Background information
- Origin: Legionowo, Poland
- Genres: Symphonic black metal, blackened death metal
- Years active: 1997–2018
- Labels: Napalm, Empire, Mystic, Fonografika, Metal Blade

= Vesania =

Polish metal band

Vesania (Latin for "insanity") was a Polish extreme metal band formed in 1997 by Orion, Daray and Heinrich. Later members were Annahvahr and Hatrah, who left the band in 1999 and was replaced by Siegmar.
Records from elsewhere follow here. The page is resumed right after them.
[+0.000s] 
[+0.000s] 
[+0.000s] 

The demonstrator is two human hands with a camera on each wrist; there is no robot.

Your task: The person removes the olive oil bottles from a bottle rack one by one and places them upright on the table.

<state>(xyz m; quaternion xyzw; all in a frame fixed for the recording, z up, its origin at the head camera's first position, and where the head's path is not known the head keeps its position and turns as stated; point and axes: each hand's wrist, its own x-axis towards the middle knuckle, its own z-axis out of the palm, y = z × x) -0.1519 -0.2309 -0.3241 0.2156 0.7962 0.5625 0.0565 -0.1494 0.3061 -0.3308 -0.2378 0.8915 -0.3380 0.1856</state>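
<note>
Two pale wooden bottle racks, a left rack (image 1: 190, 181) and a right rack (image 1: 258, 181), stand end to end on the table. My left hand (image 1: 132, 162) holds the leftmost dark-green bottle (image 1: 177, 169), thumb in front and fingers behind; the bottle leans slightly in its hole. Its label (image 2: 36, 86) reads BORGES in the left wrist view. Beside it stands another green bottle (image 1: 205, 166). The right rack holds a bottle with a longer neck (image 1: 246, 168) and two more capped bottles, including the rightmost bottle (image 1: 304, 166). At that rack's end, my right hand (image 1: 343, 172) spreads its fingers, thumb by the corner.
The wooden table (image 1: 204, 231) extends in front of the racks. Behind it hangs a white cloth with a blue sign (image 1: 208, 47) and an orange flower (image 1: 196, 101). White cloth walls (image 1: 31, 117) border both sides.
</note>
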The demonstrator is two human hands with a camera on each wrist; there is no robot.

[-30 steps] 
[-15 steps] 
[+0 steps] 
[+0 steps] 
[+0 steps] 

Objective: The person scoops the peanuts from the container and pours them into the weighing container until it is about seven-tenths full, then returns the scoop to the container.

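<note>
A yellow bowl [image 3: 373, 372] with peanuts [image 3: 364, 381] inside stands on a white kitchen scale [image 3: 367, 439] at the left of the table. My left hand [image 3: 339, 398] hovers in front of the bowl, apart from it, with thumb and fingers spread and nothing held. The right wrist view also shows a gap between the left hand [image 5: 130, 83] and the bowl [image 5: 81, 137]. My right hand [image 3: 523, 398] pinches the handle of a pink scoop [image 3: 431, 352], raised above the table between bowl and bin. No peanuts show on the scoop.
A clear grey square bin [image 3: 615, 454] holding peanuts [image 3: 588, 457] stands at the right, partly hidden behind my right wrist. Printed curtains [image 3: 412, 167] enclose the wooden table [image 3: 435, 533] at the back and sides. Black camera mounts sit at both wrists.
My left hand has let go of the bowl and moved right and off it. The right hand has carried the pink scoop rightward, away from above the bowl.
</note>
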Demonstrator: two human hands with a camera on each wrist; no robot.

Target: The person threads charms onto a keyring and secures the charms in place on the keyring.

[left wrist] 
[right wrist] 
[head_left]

Their first release, Moonastray, was a split with Black Altar, released in 2002 by Odium Records exclusively in Poland. The release was limited to 666 copies and each CD was signed with blood. 2003 saw the release across Europe of their first full-length album, Firefrost Arcanum, by Empire Records. This was followed by the departure of band member Annahvahr. Their second album, God the Lux, was released in April 2005, and shortly thereafter Valeo (Sammath Naur, Mortis Dei) joined the band as lead guitarist. Their third album, Distractive Killusions, was released in 2007 on Napalm Records, from which came their first single "Rage of Reason".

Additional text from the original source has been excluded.